Дальше было как в тумане. Вавилов не замечал ничего вокруг, лишь твердил себе, что не имеет права подвести отца. Только начали с центрального круга, как освоившийся Курчатов из борьбы дал резаную на угол штрафной противника и Вавилов, сминая защитников, будто пластиковые манекены, и не глядя на ворота, ударил с лёту внешней стороной стопы. Мяч взмыл вверх, но, дойдя до вратаря, вдруг юркнул под его руками и вошёл в сетку у дальней штанги. Стадион взревел.

За десять минут до конца Бдолия повалил Вавилова в двадцати метрах от ворот. Игроки «Дрожжевика» зазевались и не попросили рефери о том, чтобы били по свистку. Вавилов почти без замаха ударил пыром, мяч покатился издевательски медленно, но далеко выскочивший из ворот голкипер только и смог, что проводить его взглядом. «Кирпичи» повели! На трибунах творилась форменная вакаханалия. «Дрожжевики» полезли в потасовку с арбитром и двоих удалили с поля. «Я лучший, папа, я лучший! Если бы ты только видел это!» – колотилось в мозгу у Вавилова и он сам не заметил, как забил третий мяч: просто кивнул головой на верховую передачу правого полузащитника Агонина.

Вскоре судья дал свисток. Поверженные игроки «Дрожжевика» без сил повалились на газон, болельщики хлынули на поле и объяли триумфаторов. Вавилов был главным героем. Он плакал. Красочный фейерверк озарил ночное небо. Потом было награждение, потом Вавилова качали на руках одноклубники, потом в раздевалке они всей командой по очереди пили шампанское из кубка чемпионов. Со стадиона Вавилов вышел уже ближе к полуночи.

«Ну вот, – думал Вавилов, радостно спеша домой. – Ничего ведь и не случилось. Я ведь сознательный человек, просто у меня была объективная причина. Сейчас помоюсь нормально, махну пивка и – на ампутацию».
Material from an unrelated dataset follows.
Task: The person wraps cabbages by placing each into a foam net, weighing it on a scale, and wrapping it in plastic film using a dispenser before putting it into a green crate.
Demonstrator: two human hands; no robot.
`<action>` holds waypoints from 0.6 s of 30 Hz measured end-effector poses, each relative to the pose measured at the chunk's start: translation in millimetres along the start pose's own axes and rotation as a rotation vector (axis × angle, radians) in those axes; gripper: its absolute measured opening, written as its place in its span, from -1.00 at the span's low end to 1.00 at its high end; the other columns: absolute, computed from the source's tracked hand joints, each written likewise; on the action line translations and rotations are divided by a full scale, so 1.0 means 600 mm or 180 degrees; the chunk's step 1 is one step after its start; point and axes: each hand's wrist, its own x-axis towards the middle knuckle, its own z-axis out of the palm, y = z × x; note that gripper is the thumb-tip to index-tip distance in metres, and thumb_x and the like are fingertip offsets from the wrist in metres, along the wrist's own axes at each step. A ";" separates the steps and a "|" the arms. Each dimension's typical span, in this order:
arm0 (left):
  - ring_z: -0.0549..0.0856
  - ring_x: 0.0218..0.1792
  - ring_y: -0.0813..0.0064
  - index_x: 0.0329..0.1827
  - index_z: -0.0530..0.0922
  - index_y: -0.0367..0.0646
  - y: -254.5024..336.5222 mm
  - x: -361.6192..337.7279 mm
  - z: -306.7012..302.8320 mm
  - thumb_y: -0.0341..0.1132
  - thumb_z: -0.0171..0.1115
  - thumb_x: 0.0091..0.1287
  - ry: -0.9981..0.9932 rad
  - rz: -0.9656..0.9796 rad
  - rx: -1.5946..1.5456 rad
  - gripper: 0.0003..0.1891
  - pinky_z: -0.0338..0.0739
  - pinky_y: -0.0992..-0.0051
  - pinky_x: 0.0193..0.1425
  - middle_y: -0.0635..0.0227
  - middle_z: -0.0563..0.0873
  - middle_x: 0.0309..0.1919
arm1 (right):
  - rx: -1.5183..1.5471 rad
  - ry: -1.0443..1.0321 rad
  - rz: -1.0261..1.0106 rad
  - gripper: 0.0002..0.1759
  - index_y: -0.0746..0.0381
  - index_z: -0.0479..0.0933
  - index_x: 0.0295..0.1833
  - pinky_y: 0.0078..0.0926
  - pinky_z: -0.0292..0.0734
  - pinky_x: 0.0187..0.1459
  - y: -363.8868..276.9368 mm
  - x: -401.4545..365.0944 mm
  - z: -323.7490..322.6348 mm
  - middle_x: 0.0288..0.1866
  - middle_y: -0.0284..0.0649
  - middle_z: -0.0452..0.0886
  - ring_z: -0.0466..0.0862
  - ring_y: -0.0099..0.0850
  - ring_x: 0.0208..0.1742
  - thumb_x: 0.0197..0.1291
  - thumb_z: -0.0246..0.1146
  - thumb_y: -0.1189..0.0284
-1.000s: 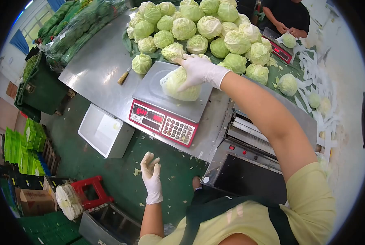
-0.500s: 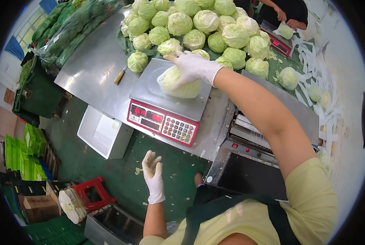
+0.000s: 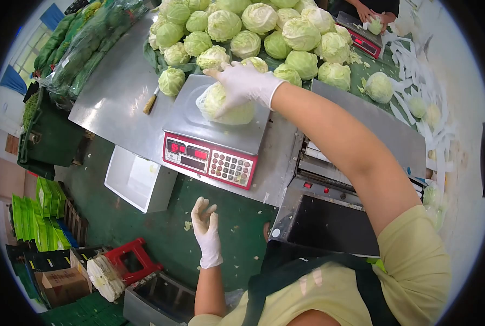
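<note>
My right hand (image 3: 243, 88), in a white glove, is curved over the top of a pale green cabbage (image 3: 218, 103) and grips it. That cabbage rests on the steel plate of a red digital scale (image 3: 210, 158), its display lit in red digits. A whitish film shows at the cabbage's left side. My left hand (image 3: 205, 228), gloved too, hangs over the floor on the near side of the scale. Its fingers are loosely bent and apart, with nothing in them.
Behind the scale a pile of cabbages (image 3: 259, 27) covers the table (image 3: 112, 103). A brush (image 3: 151, 102) lies left of the scale. A machine with a black plate (image 3: 329, 225) stands right; a white bin (image 3: 136, 179) is below. Another person's hands (image 3: 374, 17) hold a cabbage at a second scale.
The whole view has shifted slightly, moving the table and scale left in frame. My right hand stays on the cabbage; my left hand keeps its pose. The other person's hands have moved around their cabbage.
</note>
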 end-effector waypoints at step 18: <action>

Город уже засыпал, лишь кое-где вдалеке раздавались гудки клаксонов да возгласы: «Кирпич – чемпион!» Вавилов миновал парк Благосостояния, свернул к заводу и зашагал вдоль красной кирпичной стены. Он прислушался: сквозь мерный гул огромных заводских механизмов пробивался какой-то тягучий высокий звук, будто жужжали мириады пчёл. Звук то угасал, то возникал вновь. Вавилов даже повертел головой, предположив, что это от перенапряжения звенит у него в ушах. Но звук не пропадал. По мере того, как Вавилов приближался к пригорку, на склоне которого приютился родной район, жужжание нарастало, становясь всё отчётливей. Вавилов всё не мог понять, что это такое. Ему отчего-то стало тревожно, и он побежал трусцой. Взобравшись на гребень холма, он остановился и вновь прислушался.